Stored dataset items
========================
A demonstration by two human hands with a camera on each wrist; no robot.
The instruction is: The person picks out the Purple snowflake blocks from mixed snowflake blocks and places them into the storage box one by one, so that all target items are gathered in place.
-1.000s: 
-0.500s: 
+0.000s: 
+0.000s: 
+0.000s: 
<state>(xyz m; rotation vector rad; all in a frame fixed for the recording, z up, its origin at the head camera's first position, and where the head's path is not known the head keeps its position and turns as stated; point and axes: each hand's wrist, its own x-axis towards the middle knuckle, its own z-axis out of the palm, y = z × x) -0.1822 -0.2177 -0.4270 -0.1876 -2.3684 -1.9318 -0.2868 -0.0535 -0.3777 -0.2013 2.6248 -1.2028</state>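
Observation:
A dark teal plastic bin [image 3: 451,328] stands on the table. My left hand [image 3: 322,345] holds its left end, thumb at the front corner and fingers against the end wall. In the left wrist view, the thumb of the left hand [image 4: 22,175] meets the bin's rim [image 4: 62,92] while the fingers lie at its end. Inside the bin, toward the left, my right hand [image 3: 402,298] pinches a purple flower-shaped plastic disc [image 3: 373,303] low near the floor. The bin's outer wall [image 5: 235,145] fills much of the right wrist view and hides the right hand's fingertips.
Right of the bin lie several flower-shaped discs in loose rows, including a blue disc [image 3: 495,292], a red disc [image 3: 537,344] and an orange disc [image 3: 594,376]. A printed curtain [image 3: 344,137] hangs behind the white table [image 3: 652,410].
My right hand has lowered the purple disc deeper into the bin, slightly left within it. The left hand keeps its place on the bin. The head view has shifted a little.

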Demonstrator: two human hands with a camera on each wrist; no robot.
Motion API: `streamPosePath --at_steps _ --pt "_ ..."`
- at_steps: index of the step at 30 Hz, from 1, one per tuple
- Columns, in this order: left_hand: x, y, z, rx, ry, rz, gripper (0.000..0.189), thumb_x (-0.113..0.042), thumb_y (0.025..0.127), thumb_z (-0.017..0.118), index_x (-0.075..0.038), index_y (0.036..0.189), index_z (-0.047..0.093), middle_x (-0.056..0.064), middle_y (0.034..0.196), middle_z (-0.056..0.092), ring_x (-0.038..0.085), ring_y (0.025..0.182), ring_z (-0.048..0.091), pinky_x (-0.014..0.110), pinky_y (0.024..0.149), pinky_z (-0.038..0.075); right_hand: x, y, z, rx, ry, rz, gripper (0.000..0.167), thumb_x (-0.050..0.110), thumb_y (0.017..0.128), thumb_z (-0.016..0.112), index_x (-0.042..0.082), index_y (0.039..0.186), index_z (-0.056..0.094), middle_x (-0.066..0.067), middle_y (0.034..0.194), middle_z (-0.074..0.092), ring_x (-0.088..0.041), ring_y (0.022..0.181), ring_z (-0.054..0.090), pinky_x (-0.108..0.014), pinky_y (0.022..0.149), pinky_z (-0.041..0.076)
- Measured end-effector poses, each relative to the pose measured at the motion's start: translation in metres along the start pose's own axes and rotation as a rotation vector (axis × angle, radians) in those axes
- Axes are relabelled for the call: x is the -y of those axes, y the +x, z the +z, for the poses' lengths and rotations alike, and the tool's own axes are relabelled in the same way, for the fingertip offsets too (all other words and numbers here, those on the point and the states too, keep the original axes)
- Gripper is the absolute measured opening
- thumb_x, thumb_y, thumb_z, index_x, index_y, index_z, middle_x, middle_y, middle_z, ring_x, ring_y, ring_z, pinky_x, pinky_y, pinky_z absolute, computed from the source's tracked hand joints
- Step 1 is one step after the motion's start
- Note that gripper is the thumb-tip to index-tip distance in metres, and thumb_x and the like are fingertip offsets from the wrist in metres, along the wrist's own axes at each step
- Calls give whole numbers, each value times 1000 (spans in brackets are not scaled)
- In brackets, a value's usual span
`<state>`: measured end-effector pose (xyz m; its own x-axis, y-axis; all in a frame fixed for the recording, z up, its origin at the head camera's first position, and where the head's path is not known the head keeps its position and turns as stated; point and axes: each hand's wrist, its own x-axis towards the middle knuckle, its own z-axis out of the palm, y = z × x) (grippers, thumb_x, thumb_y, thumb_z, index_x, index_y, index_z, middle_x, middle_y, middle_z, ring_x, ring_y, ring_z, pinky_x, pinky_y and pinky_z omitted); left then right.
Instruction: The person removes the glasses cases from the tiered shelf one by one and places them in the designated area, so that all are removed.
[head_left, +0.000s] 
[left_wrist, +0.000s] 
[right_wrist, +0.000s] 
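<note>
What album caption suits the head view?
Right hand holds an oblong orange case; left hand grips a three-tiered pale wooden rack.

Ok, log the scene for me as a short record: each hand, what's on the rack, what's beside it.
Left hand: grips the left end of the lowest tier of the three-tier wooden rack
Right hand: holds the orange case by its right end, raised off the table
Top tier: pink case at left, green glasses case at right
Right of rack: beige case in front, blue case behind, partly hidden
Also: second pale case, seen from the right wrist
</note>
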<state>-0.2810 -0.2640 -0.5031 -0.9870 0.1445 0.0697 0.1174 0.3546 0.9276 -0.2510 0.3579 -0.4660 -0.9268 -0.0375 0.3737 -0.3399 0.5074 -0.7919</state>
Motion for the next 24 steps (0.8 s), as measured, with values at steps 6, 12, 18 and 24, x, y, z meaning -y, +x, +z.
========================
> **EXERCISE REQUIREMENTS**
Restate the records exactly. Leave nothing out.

> **SOLUTION TO THIS EXERCISE**
A demonstration by two human hands with a camera on each wrist; no robot.
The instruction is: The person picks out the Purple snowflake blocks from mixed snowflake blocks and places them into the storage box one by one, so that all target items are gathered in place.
-1.000s: 
-0.500s: 
+0.000s: 
+0.000s: 
+0.000s: 
<state>(xyz m; rotation vector rad; all in a frame fixed for the recording, z up, its origin at the head camera's first position, and where the head's path is not known the head keeps its position and turns as stated; point and axes: each hand's wrist, its own x-axis towards the middle knuckle, its own z-axis out of the palm, y = z × x) -0.1822 -0.2177 -0.4270 -0.1876 -2.3684 -1.9318 -0.2868 -0.0535 -0.3777 -0.2013 2.6248 -1.2028</state>
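Observation:
A dark teal plastic bin [image 3: 451,328] stands on the table. My left hand [image 3: 322,345] holds its left end, thumb at the front corner and fingers against the end wall. In the left wrist view, the thumb of the left hand [image 4: 22,175] meets the bin's rim [image 4: 62,92] while the fingers lie at its end. Inside the bin, toward the left, my right hand [image 3: 402,298] pinches a purple flower-shaped plastic disc [image 3: 373,303] low near the floor. The bin's outer wall [image 5: 235,145] fills much of the right wrist view and hides the right hand's fingertips.
Right of the bin lie several flower-shaped discs in loose rows, including a blue disc [image 3: 495,292], a red disc [image 3: 537,344] and an orange disc [image 3: 594,376]. A printed curtain [image 3: 344,137] hangs behind the white table [image 3: 652,410].
My right hand has lowered the purple disc deeper into the bin, slightly left within it. The left hand keeps its place on the bin. The head view has shifted a little.
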
Demonstrator: two human hands with a camera on each wrist; no robot.
Motion API: `streamPosePath --at_steps _ --pt "_ ..."`
- at_steps: index of the step at 30 Hz, from 1, one per tuple
- Columns, in this order: left_hand: x, y, z, rx, ry, rz, gripper (0.000..0.189), thumb_x (-0.113..0.042), thumb_y (0.025..0.127), thumb_z (-0.017..0.118), index_x (-0.075..0.038), index_y (0.036..0.189), index_z (-0.047..0.093), middle_x (-0.056..0.064), middle_y (0.034..0.196), middle_z (-0.056..0.092), ring_x (-0.038..0.085), ring_y (0.025..0.182), ring_z (-0.048..0.091), pinky_x (-0.014..0.110), pinky_y (0.024..0.149), pinky_z (-0.038..0.075); right_hand: x, y, z, rx, ry, rz, gripper (0.000..0.167), thumb_x (-0.050..0.110), thumb_y (0.017..0.128), thumb_z (-0.016..0.112), index_x (-0.042..0.082), index_y (0.039..0.186), index_z (-0.056..0.094), middle_x (-0.066..0.067), middle_y (0.034..0.194), middle_z (-0.074..0.092), ring_x (-0.088..0.041), ring_y (0.022..0.181), ring_z (-0.054..0.090), pinky_x (-0.108..0.014), pinky_y (0.022..0.149), pinky_z (-0.041..0.076)
- Measured end-effector poses, each relative to the pose measured at the motion's start: translation in metres along the start pose's own axes and rotation as a rotation vector (axis × angle, radians) in those axes
- Axes are relabelled for the call: x is the -y of those axes, y the +x, z the +z, for the poses' lengths and rotations alike, and the tool's own axes are relabelled in the same way, for the fingertip offsets too (all other words and numbers here, those on the point and the states too, keep the original axes)
- Gripper is the absolute measured opening
- thumb_x, thumb_y, thumb_z, index_x, index_y, index_z, middle_x, middle_y, middle_z, ring_x, ring_y, ring_z, pinky_x, pinky_y, pinky_z absolute, computed from the source's tracked hand joints
- Step 1 is one step after the motion's start
- Note that gripper is the thumb-tip to index-tip distance in metres, and thumb_x and the like are fingertip offsets from the wrist in metres, along the wrist's own axes at each step
- Calls give whole numbers, each value times 1000 (spans in brackets are not scaled)
- In brackets, a value's usual span
`<state>`: measured end-effector pose (xyz m; its own x-axis, y-axis; all in a frame fixed for the recording, z up, its origin at the head camera's first position, and where the head's path is not known the head keeps its position and turns as stated; point and axes: each hand's wrist, its own x-axis towards the middle knuckle, its own z-axis out of the palm, y = z × x) (grippers, thumb_x, thumb_y, thumb_z, index_x, index_y, index_z, middle_x, middle_y, middle_z, ring_x, ring_y, ring_z, pinky_x, pinky_y and pinky_z omitted); left then right.
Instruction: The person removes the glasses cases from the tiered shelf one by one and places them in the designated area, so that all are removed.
[head_left, +0.000s] 
[left_wrist, +0.000s] 
[right_wrist, +0.000s] 
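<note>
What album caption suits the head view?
Right hand holds an oblong orange case; left hand grips a three-tiered pale wooden rack.

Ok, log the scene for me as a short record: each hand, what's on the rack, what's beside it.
Left hand: grips the left end of the lowest tier of the three-tier wooden rack
Right hand: holds the orange case by its right end, raised off the table
Top tier: pink case at left, green glasses case at right
Right of rack: beige case in front, blue case behind, partly hidden
Also: second pale case, seen from the right wrist
</note>
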<state>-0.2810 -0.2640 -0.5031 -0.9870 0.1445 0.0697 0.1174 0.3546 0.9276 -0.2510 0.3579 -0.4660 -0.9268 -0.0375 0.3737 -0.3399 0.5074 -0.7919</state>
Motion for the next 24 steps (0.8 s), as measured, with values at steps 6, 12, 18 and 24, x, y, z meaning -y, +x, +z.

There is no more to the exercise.